About this task -> For the string "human", search the entries below and copy every line where it appears.

Material provided ->
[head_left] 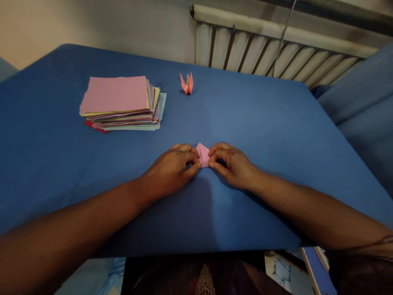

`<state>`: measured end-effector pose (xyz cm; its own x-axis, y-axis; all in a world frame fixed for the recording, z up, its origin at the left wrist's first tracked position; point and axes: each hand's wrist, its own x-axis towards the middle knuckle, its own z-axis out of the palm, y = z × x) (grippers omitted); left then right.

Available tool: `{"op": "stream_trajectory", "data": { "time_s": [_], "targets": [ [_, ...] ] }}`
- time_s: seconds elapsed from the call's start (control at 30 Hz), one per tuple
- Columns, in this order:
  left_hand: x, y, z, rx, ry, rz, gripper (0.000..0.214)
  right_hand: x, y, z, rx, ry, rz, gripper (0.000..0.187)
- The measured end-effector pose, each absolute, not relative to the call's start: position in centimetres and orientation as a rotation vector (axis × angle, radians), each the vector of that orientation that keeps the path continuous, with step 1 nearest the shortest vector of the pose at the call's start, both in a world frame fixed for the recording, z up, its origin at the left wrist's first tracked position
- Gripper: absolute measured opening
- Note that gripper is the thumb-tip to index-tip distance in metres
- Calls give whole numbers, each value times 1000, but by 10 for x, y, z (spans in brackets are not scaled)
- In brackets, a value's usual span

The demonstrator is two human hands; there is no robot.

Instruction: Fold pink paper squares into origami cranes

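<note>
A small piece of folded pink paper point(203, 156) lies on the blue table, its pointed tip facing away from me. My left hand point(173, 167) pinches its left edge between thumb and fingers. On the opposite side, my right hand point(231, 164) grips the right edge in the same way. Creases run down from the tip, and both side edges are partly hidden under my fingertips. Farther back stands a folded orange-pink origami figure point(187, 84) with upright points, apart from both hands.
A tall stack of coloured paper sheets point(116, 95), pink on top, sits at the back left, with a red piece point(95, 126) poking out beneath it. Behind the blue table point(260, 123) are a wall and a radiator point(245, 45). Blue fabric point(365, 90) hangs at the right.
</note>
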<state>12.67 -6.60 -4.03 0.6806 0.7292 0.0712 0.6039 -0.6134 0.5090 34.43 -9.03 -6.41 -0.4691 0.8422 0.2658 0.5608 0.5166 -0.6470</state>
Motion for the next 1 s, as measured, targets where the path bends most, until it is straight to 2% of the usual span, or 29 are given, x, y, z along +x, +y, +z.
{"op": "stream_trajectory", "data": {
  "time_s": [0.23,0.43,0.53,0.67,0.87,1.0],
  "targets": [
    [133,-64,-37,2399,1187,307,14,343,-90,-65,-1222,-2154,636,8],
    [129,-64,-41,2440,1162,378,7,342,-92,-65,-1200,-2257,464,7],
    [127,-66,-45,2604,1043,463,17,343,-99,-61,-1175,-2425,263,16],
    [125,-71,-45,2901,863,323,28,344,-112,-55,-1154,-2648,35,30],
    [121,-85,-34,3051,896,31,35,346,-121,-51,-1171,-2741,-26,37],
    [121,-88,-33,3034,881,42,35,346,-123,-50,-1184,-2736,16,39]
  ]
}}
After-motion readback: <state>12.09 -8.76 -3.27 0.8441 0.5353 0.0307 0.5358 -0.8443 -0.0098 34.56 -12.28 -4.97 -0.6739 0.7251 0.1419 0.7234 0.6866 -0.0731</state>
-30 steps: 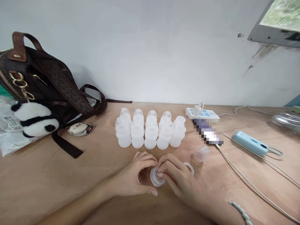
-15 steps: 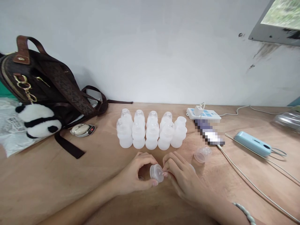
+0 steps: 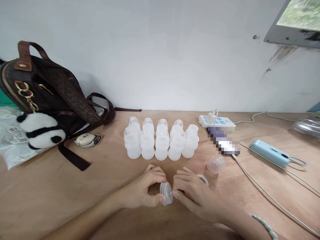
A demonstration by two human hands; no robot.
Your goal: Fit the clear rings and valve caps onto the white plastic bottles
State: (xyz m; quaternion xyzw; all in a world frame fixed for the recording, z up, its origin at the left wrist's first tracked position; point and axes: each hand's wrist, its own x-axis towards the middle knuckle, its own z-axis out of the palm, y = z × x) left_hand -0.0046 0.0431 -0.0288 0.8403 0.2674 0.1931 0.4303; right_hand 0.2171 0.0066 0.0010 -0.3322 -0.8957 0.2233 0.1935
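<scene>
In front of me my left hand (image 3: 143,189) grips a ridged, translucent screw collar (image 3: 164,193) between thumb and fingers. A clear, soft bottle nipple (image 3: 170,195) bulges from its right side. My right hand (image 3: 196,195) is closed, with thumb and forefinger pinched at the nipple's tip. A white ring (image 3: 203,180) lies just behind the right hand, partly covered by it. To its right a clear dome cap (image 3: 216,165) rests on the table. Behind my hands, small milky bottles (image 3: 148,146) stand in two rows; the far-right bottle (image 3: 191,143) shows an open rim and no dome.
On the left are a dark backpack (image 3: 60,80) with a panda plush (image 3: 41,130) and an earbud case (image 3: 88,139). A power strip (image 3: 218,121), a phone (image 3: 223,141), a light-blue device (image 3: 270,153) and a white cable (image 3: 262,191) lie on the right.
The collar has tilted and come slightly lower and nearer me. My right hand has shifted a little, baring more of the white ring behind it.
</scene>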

Answer section ->
The demonstrator is two human hands; there is no robot.
A demonstration by two human hands; no robot.

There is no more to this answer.